Prior to the incident that plaintiff asserts led to the unlawful termination, there were documented difficulties with plaintiff's employment, including excessive absences. For example, on June 20, 2003, Jones sent plaintiff a memo advising that since her date of hire in January 2003, plaintiff had been absent 11.75 days, and that until November 2003, any further leave days would be unpaid. The following year plaintiff used all of her paid leave by the month of July 2004. Jones and Patty Brock, Senior Vice President of Human Resources for defendant Healthstar, actually met with her regarding these absences.
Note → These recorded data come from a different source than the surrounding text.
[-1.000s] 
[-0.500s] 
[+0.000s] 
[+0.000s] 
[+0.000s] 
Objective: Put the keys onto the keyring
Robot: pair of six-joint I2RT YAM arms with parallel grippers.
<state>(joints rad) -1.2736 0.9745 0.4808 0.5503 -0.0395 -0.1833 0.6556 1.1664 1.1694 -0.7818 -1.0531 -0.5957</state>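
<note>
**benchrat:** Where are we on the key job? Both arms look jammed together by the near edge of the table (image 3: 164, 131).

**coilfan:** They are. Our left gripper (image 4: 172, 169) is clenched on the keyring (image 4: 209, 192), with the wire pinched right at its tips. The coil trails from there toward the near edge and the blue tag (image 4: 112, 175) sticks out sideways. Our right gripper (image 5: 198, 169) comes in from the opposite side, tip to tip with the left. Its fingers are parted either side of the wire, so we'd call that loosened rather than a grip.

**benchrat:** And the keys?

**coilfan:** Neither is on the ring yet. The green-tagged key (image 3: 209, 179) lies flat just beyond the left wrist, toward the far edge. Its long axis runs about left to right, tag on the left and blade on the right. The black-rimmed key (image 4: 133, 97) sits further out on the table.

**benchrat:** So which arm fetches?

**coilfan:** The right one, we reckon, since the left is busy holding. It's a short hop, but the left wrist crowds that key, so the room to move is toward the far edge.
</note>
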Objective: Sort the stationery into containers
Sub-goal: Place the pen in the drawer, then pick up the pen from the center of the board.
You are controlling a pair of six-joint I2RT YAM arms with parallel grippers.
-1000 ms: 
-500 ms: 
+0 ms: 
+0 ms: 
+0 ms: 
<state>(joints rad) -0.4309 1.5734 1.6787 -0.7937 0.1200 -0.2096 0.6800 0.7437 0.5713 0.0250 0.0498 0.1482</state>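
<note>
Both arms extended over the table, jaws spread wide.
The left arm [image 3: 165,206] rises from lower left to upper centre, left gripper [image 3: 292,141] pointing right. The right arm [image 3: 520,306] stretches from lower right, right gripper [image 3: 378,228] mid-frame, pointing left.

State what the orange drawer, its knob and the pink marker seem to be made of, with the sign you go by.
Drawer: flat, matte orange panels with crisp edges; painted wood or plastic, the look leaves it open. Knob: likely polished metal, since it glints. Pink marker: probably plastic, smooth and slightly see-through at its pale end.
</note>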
On September 25, 2003, Jones rated plaintiff's job performance at an average of 4.25 out of 5 possible points and favorably described plaintiff's work. On January 13, 2004, when Jones conducted a second employee review, the rating dropped to four out of five. The comments were generally favorable, but Jones indicated that plaintiff needed improvement in certain areas and would be attending a seminar in February 2004 to "improve on her organizational skills and daily clerical functions."
On Tuesday, July 20, 2004, Noreen Gibbons, the office receptionist, and Jones invited plaintiff to lunch. During that luncheon, Gibbons and Jones probed plaintiff about her state of mind, asking, according to plaintiff's deposition, "if everything was okay." They told her that she had been "acting different lately" and "just not acting right." Plaintiff explained that a recently diagnosed physical illness may have caused differences in her behavior and asked if her job performance was being affected. Jones replied that plaintiff had not been fulfilling minor responsibilities around the office, including emptying the dishwasher and tidying the office kitchen.
Plaintiff had previously revealed to her co-workers various details about her difficult family life and past mental health issues. When the luncheon ended, Jones told plaintiff that she should enroll in therapy. Plaintiff reluctantly agreed, and also agreed to allow Jones to find her a therapist. Plaintiff claimed that she cried during the conversation, and finally assented to counseling only because she found the discussion so disturbing. Plaintiff acknowledged that Jones was attempting to help her, but also believed that the conversation should never have occurred as it was an intrusion into her personal affairs and was too upsetting.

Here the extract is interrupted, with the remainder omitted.